我有一个PostgreSQL 9.1数据库表 en_US.UTF-8:
I have a postgresql 9.1 database table, "en_US.UTF-8":
CREATE TABLE branch_language
id serial NOT NULL,
name_language character varying(128) NOT NULL,
branch_id integer NOT NULL,
language_id integer NOT NULL,
The attribute name_language contains names in various languages. The language is specified by the foreign key language_id.
/* us english */
CREATE INDEX idx_branch_language_2
ON branch_language
USING btree
(name_language COLLATE pg_catalog."en_US" );
/* catalan */
CREATE INDEX idx_branch_language_5
ON branch_language
USING btree
(name_language COLLATE pg_catalog."ca_ES" );
/* portuguese */
CREATE INDEX idx_branch_language_6
ON branch_language
USING btree
(name_language COLLATE pg_catalog."pt_PT" );
Now when I do a select I am not getting the results I am expecting.
select name_language from branch_language
where language_id=42 -- id of catalan language
order by name_language collate "ca_ES" -- use ca_ES collation
This generates a list of names but not in the order I expected:
Aficions i Joguines
Agència de viatges
Aliments i Subministraments
Aparells elèctrics i il luminació
Art i Antiguitats
Articles de la llar
Bars i Restaurants
Àudio, Vídeo, CD i DVD
As I expected the last two entries to appear in different positions in the list.
Creating the indexes works. I don't think they are really necessary unless you want to optimize for performance.
但是select语句似乎忽略了这一部分:整理 ca_ES。
The select statement however seems to ignore the part: collate "ca_ES".
当我选择其他排序规则时,也会存在此问题。我尝试过 es_ES和 pt_PT,但结果相似。
This problem also exists when I select other collations. I have tried "es_ES" and "pt_PT" but the results are similar.
I can't find a flaw in your design. I have tried.
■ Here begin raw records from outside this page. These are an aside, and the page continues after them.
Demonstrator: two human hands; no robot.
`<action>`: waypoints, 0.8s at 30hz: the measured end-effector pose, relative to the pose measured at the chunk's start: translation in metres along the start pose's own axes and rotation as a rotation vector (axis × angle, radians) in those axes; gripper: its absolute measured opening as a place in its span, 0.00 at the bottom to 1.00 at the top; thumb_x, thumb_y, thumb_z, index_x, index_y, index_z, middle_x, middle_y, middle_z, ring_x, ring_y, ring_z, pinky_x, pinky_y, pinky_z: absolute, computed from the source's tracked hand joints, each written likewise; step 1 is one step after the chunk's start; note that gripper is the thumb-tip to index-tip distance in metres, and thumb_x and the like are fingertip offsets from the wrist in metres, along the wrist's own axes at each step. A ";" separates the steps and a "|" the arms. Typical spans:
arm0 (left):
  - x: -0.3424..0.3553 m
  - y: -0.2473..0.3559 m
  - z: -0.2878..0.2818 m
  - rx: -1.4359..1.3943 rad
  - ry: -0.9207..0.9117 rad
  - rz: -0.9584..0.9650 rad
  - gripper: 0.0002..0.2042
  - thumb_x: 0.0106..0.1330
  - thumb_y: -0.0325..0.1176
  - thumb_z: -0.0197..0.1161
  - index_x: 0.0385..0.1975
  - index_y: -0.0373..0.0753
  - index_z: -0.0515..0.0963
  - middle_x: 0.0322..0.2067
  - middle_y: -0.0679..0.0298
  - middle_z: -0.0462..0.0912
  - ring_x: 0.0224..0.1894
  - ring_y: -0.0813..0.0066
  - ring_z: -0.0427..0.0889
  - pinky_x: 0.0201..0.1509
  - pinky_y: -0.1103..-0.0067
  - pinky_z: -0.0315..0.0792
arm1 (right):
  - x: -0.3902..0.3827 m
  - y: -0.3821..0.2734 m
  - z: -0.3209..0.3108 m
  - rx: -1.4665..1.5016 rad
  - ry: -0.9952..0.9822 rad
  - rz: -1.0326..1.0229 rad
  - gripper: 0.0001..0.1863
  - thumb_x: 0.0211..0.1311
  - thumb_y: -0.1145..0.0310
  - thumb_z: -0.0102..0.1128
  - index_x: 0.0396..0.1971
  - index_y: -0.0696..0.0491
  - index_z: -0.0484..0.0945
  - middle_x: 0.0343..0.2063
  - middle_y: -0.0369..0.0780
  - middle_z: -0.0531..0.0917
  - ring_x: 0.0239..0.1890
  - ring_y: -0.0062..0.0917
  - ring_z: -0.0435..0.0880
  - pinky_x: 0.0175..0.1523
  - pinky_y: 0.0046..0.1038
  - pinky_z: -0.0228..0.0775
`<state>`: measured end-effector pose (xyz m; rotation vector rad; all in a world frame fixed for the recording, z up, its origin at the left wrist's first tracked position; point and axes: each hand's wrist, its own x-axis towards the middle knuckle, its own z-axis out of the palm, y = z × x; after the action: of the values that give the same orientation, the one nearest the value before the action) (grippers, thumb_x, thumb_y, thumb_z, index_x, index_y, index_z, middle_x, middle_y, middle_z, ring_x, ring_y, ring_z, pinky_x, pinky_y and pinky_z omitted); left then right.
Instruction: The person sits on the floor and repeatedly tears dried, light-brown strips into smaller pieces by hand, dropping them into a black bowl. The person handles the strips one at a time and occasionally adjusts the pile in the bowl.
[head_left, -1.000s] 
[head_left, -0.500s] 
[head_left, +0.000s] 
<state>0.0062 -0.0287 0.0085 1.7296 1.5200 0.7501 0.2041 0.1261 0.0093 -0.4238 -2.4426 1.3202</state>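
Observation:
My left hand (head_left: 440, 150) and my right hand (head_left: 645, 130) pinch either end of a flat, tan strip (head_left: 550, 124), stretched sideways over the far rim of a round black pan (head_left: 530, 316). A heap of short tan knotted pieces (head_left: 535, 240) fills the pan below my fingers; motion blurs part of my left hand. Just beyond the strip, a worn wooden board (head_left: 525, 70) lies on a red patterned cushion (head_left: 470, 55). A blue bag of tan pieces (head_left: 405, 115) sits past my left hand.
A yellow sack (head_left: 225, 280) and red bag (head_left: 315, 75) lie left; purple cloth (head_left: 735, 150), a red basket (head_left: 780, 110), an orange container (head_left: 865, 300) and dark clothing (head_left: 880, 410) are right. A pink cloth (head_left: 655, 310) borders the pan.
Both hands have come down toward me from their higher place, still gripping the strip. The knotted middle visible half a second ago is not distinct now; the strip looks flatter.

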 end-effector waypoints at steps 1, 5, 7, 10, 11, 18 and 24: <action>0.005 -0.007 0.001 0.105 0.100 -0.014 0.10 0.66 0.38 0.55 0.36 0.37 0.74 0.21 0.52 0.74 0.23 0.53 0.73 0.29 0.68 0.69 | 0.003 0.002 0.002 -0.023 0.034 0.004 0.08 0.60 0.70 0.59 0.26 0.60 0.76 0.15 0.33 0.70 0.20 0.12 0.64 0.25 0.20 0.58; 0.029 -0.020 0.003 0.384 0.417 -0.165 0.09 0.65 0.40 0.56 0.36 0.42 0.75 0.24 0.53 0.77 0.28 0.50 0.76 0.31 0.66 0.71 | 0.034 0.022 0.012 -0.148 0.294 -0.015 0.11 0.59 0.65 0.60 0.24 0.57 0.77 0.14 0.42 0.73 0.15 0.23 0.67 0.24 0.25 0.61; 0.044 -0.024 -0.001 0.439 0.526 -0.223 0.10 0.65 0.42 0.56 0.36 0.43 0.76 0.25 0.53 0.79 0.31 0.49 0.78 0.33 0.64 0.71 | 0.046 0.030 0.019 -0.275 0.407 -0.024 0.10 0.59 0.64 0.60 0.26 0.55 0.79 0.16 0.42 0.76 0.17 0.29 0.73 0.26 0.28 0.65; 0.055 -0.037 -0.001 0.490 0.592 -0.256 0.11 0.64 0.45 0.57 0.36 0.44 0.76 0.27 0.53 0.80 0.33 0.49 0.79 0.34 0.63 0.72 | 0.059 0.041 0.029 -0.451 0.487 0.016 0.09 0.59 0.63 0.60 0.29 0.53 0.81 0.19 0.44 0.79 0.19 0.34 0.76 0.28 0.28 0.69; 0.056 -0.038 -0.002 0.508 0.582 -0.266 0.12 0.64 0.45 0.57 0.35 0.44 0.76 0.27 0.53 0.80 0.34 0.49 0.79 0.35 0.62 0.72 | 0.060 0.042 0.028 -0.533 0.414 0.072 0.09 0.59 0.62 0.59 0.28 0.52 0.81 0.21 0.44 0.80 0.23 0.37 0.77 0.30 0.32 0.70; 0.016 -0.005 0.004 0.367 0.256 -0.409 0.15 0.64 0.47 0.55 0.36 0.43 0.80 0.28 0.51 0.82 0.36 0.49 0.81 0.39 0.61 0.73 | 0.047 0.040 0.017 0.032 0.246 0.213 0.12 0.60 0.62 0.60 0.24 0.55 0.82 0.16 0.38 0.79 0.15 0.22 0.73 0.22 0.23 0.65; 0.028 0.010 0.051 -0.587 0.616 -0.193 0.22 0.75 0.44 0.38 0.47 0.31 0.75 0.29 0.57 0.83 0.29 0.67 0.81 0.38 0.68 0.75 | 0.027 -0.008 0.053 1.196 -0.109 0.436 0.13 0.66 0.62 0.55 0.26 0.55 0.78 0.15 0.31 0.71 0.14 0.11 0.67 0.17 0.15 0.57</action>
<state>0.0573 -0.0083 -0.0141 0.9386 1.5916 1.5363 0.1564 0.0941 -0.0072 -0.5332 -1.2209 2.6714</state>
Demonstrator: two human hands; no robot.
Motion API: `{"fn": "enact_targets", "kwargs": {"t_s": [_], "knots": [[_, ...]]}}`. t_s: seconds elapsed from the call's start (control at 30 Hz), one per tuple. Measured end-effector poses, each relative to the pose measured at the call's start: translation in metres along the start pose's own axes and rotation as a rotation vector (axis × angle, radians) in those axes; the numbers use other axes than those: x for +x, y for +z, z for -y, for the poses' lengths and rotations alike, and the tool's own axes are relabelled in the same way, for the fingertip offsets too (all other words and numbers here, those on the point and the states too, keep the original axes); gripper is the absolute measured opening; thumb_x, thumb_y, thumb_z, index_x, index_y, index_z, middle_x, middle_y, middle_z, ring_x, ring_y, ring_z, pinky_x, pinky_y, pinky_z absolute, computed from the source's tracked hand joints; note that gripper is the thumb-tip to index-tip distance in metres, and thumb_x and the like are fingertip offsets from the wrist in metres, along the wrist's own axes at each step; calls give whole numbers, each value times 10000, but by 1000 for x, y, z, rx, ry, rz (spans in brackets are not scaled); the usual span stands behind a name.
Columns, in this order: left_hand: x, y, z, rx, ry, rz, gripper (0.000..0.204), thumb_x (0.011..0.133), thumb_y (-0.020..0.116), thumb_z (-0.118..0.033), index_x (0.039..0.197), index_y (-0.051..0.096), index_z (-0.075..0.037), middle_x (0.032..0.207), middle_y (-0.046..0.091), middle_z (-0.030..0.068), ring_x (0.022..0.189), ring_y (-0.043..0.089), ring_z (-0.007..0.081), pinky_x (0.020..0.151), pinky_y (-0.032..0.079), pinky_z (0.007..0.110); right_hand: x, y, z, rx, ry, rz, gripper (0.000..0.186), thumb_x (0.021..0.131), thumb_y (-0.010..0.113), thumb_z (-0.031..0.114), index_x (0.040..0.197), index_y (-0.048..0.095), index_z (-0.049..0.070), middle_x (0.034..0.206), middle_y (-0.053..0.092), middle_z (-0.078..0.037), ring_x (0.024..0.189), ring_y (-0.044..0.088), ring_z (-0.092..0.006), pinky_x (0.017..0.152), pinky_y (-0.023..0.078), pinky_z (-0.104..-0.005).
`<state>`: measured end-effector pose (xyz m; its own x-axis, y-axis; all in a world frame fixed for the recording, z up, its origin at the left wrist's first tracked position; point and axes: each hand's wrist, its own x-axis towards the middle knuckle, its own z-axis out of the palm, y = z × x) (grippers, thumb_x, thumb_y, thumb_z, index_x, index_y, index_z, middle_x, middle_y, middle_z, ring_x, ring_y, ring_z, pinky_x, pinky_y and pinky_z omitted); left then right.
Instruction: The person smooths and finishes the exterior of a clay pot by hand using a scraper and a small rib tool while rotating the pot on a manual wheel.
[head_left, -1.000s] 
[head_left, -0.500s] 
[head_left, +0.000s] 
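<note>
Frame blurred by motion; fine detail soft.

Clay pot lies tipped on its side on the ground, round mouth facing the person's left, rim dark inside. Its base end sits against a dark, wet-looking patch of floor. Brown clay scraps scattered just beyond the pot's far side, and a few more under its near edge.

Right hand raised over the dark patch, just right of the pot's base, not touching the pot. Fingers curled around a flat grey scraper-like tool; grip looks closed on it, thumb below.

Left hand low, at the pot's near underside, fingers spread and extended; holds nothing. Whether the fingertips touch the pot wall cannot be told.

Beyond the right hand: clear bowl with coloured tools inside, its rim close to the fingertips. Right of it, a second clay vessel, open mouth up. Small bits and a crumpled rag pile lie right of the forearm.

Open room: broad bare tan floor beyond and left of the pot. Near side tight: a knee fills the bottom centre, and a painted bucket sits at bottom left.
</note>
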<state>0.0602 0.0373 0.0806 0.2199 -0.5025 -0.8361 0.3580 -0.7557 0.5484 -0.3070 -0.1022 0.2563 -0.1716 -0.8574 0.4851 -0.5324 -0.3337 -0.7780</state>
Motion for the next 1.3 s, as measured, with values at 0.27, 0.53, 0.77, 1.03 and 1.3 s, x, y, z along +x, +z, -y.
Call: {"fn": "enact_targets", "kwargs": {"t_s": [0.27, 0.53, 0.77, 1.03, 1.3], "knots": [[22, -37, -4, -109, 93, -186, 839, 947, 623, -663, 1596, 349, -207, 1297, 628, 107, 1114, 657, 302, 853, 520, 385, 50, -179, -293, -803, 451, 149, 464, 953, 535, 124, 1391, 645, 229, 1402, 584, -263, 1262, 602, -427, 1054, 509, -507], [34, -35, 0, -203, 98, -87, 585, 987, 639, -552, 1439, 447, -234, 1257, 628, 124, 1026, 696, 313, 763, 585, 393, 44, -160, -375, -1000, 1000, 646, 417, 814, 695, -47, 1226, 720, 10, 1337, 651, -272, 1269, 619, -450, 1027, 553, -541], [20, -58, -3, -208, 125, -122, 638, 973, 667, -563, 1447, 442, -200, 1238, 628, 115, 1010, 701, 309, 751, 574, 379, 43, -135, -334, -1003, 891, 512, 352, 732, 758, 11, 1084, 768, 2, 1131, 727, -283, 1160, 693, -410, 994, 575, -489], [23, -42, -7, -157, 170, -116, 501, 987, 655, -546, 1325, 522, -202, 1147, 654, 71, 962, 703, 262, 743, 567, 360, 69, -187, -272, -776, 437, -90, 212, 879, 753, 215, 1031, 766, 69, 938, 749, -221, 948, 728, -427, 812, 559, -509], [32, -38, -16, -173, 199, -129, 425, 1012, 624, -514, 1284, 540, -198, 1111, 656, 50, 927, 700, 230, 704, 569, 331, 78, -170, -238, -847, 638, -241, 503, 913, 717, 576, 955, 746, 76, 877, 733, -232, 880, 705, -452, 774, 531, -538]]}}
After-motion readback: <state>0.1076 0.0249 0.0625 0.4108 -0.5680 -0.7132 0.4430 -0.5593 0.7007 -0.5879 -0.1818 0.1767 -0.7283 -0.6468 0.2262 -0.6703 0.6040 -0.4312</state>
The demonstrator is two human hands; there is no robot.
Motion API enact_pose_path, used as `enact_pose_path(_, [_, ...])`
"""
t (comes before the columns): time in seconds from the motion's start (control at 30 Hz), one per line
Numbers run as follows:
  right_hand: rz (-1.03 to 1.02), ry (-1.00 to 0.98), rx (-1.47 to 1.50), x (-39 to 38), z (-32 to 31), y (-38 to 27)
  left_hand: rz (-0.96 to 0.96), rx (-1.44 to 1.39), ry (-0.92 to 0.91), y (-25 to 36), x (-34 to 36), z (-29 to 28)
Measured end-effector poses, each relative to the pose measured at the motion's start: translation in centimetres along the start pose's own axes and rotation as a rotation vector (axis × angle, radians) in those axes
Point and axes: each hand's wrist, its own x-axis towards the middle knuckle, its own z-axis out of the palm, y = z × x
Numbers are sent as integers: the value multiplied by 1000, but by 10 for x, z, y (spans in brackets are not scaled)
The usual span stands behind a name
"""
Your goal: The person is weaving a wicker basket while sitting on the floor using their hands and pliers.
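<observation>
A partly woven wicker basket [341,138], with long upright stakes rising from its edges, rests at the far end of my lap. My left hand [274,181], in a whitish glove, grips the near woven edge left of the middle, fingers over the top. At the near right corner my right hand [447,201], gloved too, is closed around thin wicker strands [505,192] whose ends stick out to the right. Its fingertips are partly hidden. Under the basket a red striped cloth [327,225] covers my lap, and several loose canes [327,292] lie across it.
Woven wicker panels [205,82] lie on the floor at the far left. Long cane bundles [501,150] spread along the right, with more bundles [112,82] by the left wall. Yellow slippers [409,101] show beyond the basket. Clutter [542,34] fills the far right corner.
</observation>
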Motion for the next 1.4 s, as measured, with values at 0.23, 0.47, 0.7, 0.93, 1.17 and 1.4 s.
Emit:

我重新考虑了这个问题。考虑此。它似乎工作正常。我什至在本地测试服务器(Debian Squeeze上的PostgreSQL 9.1.6)上创建了语言环境 ca_ES.utf8
I revisited this question. Consider this test case on sqlfiddle. It seems to work just fine. I even created the locale ca_ES.utf8
in my local test server (PostgreSQL 9.1.6 on Debian Squeeze) and added the locale to my DB cluster:
I get the same results as can be seen in the sqlfiddle above.
请注意,归类名称是标识符,需要使用双引号将其保留为CamelCase拼写,例如 ca_ES
Note that collation names are identifiers and need to be double-quoted to preserve CamelCase spelling like "ca_ES"
. Maybe there has been some confusion with other locales in your system? Check your available collations:
SELECT * FROM pg_collation;
通常,排序规则是从系统区域设置派生的。在此处阅读。如果仍然得到不正确的结果,我将尝试更新您的系统并重新生成 ca_ES
Generally, collation rules are derived from system locales. Read about the details in the manual here. If you still get incorrect results, I would try to update your system and regenerate the locale for "ca_ES"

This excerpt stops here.